In total, "18 shots were fired at the car with automatic weapons," said the head of the Kiev regional prosecution, Oleksiï Khomenko, quoted by the Interfax-Ukraine agency. 

Shots were fired at a car carrying Ukrainian President Volodymyr Zelenskiy's principal aide in what a senior official called an assassination attempt https://t.co/dfLTrhrG3w pic.twitter.com/6fbg5CN9nm

- Reuters (@Reuters) September 22, 2021

Released unscathed from the attack, Serguiï Chefir appeared at a press conference at the Interior Ministry.

He denounced an attempt to "intimidate".

"I don't think it's going to scare the president," he said.

A "strong response"

Volodymyr Zelensky, who is currently in the United States for the United Nations General Assembly, said he did not know who was behind the assassination attempt.

“Getting a message to me by shooting a friend is an act of cowardice,” he said.

The President of Ukraine also promised to give a "strong response" to this attack and to continue his fight "against crime and against influential financial groups", referring to his promise to fight against the influence of the oligarchs. "This does not affect the path I have chosen with my team: towards change, towards decluttering our economy, towards fighting criminals and big influential financial groups."

"Three main hypotheses" are being studied, said police chief Igor Klymenko.

The trail of an attack linked to the "official functions" of Serguiï Chefir, that of an attempt to "put pressure on the Ukrainian leaders" and that of an "attempt to destabilize" Ukraine. 
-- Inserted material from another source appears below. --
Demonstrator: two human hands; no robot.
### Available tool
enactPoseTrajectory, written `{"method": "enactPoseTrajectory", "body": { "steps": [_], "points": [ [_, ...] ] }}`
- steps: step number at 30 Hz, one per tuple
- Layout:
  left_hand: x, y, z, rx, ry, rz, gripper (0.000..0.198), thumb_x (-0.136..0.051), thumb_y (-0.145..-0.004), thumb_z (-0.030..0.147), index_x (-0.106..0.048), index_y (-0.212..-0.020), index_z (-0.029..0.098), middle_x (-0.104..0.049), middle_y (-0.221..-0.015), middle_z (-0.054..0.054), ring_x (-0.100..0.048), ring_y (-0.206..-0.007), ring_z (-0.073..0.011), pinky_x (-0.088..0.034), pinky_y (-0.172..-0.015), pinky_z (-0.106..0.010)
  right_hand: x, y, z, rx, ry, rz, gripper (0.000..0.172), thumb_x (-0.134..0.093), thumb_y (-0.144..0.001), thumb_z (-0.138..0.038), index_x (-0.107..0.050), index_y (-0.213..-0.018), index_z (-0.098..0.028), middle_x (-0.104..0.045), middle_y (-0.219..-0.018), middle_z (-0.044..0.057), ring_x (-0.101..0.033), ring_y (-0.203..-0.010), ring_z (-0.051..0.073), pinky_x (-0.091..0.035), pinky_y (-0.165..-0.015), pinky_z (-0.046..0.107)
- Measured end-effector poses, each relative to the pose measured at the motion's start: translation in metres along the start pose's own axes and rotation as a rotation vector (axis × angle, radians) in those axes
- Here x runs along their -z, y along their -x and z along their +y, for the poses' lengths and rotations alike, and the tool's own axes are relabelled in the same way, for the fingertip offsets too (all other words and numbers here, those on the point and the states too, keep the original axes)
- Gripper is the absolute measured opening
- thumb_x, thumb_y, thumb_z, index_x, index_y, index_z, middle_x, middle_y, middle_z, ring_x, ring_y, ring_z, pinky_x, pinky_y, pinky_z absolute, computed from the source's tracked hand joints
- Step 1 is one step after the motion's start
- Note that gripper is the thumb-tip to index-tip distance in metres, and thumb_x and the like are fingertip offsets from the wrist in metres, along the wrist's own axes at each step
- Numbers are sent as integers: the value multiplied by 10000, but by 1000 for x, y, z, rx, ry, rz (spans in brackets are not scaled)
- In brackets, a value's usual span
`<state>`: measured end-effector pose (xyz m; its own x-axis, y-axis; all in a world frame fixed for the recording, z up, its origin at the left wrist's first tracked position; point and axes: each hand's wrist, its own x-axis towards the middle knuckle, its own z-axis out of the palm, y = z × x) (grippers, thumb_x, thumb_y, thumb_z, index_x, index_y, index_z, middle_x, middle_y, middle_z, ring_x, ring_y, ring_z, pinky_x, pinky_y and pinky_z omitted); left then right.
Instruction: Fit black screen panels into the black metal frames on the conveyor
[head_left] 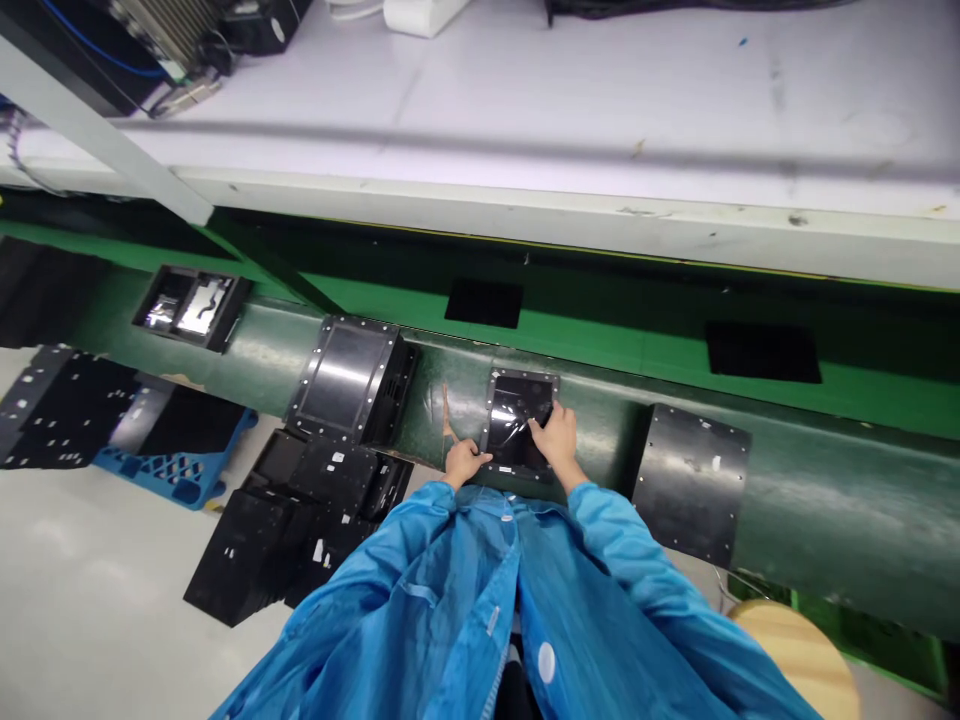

In the latter case, a "participation of foreign special services" in the attack was a possibility, he said, probably referring to Russia, Ukraine's geopolitical adversary.

"Shadow oligarchs"

An adviser to the presidency, Mikhaïlo Podoliak, for his part told the Interfax-Ukraine agency that he "clearly associated" the assassination attempt with an "aggressive and bellicose campaign against the policy of the head of state" and his efforts to "reduce the influence of shadow oligarchs" and those aimed at "the destruction of the politico-financial groups that work for our foreign adversaries". 

Volodymyr Zelensky this year announced a campaign to fight against certain oligarchs, extremely wealthy and unscrupulous businessmen accused of exploiting the economy of this former Soviet republic and of buying the votes of the media and the class Politics.

Sergiï Chefir is unofficially in charge of negotiations with the oligarchs, according to the France 24 correspondent in Ukraine.

Several assassination attempts, successful or not, have targeted politicians and journalists in recent years in Ukraine, a country at war since 2014 with pro-Russian separatists and engaged in a serious crisis with Moscow. 

Among the resounding attacks are the murders of former Russian deputy Denis Voronenkov, shot dead in the street in broad daylight in 2017, and that of prominent investigative journalist Pavel Cheremet the previous year, killed in the explosion of his car in Kiev.